Single fiber isolation

72 hpf larvae were anesthetized using 0.03% tricaine methanesulfonate (MS-222; Spectrum Chemical) in E3 medium. After decapitation, the distal, less developed, approximately one-third portion of the tail was cut away and 20–50 proximal tails were washed in ice-cold 0.5× Hank’s balanced salt solution (HBSS). The proximal tails were digested in 200 U/ml collagenase (from Clostridium histolyticum; Sigma-Aldrich) in 1× HBSS for ≈1.5 h (or until no trace of tails was visible) under agitation at 28°C and trituration every 15 min with a fine-tip plastic transfer pipette. Digestion was stopped by adding 10 volumes of culture medium (60% L-15, 3% fetal bovine serum, 3% horse serum, 4 mM glutamine, and penicillin/streptomycin). The fibers were pelleted by centrifugation (200 g for 5 min) and resuspended in a minimum of 200 µl of culture medium. Fibers were then plated on a Matrigel (Corning)-coated glass coverslip inside a 35-mm culture dish. After 15 min, 1.5 ml of culture medium was added. Fibers were incubated for at least 1 h at 28°C before calcium imaging.

Calcium signal detection and analysis

Myocytes on a Matrigel-coated coverslip were AM loaded with the Ca2+ indicator fluo-4 (Life Technologies) for ∼30 min at room temperature (∼23°C) in a bathing solution (mM): 140 NaCl, 2.8 KCl, 2.0 CaCl2, 2 glucose, and 10 HEPES, pH 7.3. The fluo-4 AM concentration was 10 µM with 0.2% DMSO and 0.02% wt/vol pluronic. Loaded fibers were transferred to a home-built confocal microscope (Hollingworth et al., 2001) and imaged at 18°C in the bathing solution with 0.3 mM caffeine to stimulate SR calcium release. Results are reported from four different experiments, in each of which a WT and a morphant preparation, both 72 hpf, were imaged on the same afternoon; ∼10 fibers were imaged from each preparation per experiment. Ca2+ sparks were detected in X-T line scans and analyzed as described previously (Hollingworth et al., 2001, 2006). To maximize the number of fibers from which spark frequency could be estimated, raw images, in which the time-averaged fluorescence intensity per pixel (F) was ≥2 photons/µs, were converted to ΔF/F images and filtered with 3 × 3 rectangular smoothing for spark detection. Spark frequencies are reported from fibers in which at least 100 sarcomere × seconds of imaging above 2 photons/µs were completed. In a subset of images from some of these fibers, the time-averaged pixel intensity was ≥4.5 photons/µs and smaller Ca2+ sparks could be reliably detected. Temporal and spatial profiles of the sparks detected in these images were obtained from the unsmoothed ΔF/F images and fitted with standard waveforms (Lacampagne et al., 1999; Hollingworth et al., 2001, 2006). Fitted spark properties were considered reliable if the fitted ΔF/F amplitude was ≥0.5 (Hollingworth et al., 2006). The ΔF/F amplitude and spark mass obtained from WT sparks were scaled by 1.1 to enable a better comparison with morphant spark properties. This scaling is required because F in the WT fibers will be higher than that in morphant fibers because of the increased sparking activity in the WT fibers. The 1.1 factor is an empirical factor based on experiments in intact frog fibers (Fig. 8 in Hollingworth et al., 2006) and the averaged spark frequencies observed in the WT and morphant myocytes.

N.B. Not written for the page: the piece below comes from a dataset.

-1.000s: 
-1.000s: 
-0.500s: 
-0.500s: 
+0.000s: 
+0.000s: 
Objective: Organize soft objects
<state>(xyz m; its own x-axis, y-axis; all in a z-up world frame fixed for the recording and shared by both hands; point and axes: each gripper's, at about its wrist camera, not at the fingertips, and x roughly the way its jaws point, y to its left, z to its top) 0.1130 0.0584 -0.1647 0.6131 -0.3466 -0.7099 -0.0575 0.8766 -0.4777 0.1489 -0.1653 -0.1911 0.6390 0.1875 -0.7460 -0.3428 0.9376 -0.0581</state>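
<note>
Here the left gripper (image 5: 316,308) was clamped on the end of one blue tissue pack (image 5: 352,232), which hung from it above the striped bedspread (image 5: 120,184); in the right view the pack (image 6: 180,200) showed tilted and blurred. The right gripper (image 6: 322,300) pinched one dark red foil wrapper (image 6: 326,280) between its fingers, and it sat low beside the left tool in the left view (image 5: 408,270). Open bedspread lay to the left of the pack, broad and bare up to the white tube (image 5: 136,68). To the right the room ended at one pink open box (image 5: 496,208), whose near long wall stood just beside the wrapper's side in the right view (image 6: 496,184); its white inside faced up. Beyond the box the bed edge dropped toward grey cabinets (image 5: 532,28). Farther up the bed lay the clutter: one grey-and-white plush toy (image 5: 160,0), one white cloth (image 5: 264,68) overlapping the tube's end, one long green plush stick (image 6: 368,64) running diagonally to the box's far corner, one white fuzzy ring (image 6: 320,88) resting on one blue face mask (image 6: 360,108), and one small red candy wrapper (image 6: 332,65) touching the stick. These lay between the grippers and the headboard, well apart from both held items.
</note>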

Swimming behavior analysis

MO-injected and uninjected sibling larvae at 72 hpf were mounted dorsally in 2% agarose dissolved in E3 in individual 35-mm imaging dishes. Tails were freed by cutting away agarose distal to the yolk, leaving the heads fully restrained. For behavior imaging, a 96-bulb infrared LED array (IR100 Illuminator removed from its housing; YYTrade) was positioned below a 3-mm-thick sheet of white acrylic to diffuse the IR light. Dishes were placed directly on the acrylic sheet. A white LED bulb (PAR38 LED light; LEDlight.com) was positioned above the testing area to provide white-light illumination. Bouts of swimming were induced by gently touching the distal tail with a handheld nylon filament. High speed video images at 1,000 frames/s and 512 × 512–pixel resolution were recorded using a camera (Motionpro; Redlake) with a 50-mm macro lens. Behavioral analysis was performed with the FLOTE software package (Burgess and Granato, 2007a,b; Burgess et al., 2009; Wolman et al., 2011). Tail curvature was calculated by dividing the body of each larva into four segments and summing the angles between segments 2 and 3 and segments 3 and 4.

Statistical analysis

Statistical tests were performed with Student’s two-tailed t test. Results were considered significant if P < 0.01.

Online supplemental material

Fig. S1 reports the Western blotting analysis of the expression of RyR1 and RyR3, showing the disappearance of one of the three bands revealed by the pan anti-RyR antibody 34C and the appearance of a new band at smaller MW (truncated protein) in the MO. Zebrafish, like other teleost fish, express two paralogous copies of RyR1 (RyR1a and RyR1b) (Franck et al., 1998; Darbandi and Franck, 2009), thus explaining the presence of three bands instead of two. Fig. S2 shows the effects of tbx5-MO in injected larvae. Successfully injected larvae lack pectoral fins, but the distribution of PJF is unaffected.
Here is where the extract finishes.